- _Assignment_
Count the lines below that contain the word "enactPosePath", and reply with that number alone.

Dataset items

+++

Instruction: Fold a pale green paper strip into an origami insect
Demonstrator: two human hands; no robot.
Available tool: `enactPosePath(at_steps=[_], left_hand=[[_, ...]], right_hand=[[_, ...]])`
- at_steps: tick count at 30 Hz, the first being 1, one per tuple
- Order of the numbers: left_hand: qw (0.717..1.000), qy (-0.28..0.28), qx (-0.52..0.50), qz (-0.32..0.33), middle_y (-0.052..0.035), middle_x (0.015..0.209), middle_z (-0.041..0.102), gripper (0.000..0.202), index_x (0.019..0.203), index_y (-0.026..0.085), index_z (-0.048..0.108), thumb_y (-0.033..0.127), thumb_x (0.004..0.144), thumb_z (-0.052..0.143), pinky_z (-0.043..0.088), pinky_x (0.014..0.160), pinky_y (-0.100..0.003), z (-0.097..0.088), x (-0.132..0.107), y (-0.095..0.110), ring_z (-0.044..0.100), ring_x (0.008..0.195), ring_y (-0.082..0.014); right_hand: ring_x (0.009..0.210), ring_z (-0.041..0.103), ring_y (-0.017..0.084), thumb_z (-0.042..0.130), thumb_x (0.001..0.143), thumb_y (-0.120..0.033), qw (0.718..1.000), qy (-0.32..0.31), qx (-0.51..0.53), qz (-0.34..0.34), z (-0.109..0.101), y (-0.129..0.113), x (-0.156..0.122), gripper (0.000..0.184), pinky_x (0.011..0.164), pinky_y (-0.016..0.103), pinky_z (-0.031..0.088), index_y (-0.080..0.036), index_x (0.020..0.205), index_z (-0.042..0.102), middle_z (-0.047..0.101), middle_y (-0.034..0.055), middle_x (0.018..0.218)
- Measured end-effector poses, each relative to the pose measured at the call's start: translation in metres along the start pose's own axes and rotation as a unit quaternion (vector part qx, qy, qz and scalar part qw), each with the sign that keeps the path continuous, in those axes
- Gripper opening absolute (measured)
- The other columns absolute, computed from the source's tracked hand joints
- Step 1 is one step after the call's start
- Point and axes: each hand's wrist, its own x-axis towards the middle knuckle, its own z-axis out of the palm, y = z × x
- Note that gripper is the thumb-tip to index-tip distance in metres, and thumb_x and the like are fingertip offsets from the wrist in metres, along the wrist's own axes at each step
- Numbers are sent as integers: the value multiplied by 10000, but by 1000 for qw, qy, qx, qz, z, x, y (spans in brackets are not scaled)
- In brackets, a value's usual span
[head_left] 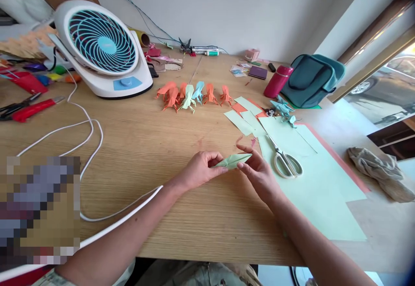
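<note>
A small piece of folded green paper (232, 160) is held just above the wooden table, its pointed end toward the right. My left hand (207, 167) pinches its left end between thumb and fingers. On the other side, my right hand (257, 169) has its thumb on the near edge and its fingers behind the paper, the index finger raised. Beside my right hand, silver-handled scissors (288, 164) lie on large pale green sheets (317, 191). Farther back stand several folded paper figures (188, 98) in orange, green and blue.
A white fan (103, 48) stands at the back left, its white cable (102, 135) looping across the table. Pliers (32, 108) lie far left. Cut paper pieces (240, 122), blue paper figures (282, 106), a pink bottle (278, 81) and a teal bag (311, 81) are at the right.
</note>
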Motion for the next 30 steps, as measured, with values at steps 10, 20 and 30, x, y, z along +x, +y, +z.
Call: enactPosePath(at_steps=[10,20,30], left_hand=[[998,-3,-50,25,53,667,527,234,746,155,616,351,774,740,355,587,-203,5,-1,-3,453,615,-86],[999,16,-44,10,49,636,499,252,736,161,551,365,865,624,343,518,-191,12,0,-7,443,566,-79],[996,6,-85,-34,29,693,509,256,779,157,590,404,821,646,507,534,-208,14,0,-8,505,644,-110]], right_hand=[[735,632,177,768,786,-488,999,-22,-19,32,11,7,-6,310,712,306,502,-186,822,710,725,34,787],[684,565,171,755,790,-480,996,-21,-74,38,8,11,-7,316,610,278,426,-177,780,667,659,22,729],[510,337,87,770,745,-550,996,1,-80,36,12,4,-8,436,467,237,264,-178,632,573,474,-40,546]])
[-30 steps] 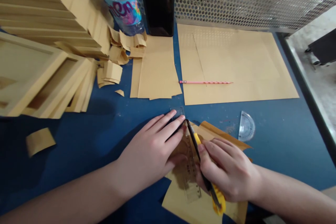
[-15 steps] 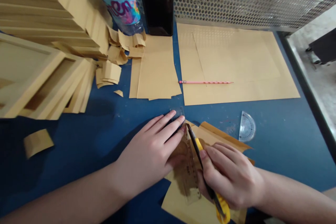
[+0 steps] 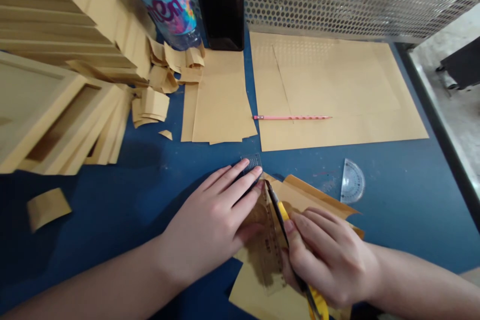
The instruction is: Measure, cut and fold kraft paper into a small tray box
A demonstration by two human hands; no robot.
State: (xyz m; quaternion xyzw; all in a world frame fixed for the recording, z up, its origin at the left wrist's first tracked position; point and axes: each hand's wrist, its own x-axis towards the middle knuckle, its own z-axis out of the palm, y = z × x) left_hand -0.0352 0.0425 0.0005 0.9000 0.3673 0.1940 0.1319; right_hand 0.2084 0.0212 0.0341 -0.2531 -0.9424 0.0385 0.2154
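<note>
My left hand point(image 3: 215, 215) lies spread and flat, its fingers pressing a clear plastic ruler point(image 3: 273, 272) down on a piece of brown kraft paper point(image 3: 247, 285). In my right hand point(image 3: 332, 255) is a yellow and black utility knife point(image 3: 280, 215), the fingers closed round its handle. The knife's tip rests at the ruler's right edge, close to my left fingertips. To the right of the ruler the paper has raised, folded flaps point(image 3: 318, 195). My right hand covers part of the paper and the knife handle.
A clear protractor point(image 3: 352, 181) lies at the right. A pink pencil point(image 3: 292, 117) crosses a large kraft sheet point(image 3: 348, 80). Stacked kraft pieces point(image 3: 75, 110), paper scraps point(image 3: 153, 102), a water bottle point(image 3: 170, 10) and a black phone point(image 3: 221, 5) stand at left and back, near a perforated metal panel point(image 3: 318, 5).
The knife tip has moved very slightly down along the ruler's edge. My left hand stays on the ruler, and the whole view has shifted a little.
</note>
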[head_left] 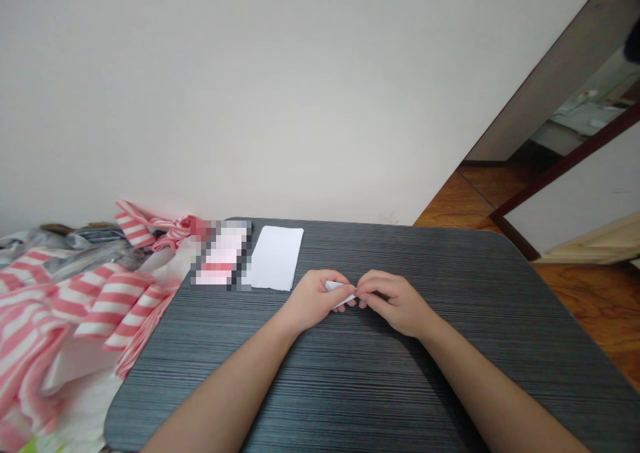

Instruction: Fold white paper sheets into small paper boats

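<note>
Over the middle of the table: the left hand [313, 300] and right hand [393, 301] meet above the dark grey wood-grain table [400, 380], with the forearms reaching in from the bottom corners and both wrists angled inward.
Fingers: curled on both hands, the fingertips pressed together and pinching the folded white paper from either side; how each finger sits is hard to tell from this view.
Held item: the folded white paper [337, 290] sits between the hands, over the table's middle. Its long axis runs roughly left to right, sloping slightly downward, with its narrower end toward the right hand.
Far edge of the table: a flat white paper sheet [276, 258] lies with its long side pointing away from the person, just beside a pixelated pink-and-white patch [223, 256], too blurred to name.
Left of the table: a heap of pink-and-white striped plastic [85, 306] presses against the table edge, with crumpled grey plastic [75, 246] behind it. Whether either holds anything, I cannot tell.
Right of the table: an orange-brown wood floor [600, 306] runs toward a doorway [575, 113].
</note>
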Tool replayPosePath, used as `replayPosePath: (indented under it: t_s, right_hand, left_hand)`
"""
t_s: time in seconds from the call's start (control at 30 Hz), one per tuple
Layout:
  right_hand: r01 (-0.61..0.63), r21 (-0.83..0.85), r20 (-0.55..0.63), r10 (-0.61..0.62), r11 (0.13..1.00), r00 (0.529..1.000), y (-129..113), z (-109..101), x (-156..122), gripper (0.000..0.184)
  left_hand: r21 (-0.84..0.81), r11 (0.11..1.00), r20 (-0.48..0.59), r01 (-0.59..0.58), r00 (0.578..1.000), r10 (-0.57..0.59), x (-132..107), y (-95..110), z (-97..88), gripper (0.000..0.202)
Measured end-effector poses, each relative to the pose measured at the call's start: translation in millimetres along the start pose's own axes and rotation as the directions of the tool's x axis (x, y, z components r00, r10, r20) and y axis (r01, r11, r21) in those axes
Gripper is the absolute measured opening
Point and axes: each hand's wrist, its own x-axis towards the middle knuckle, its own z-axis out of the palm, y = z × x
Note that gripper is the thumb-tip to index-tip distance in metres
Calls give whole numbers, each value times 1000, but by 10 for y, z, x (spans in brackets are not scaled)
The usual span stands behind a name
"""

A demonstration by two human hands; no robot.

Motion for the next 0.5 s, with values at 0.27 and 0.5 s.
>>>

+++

- _Exercise solution_
2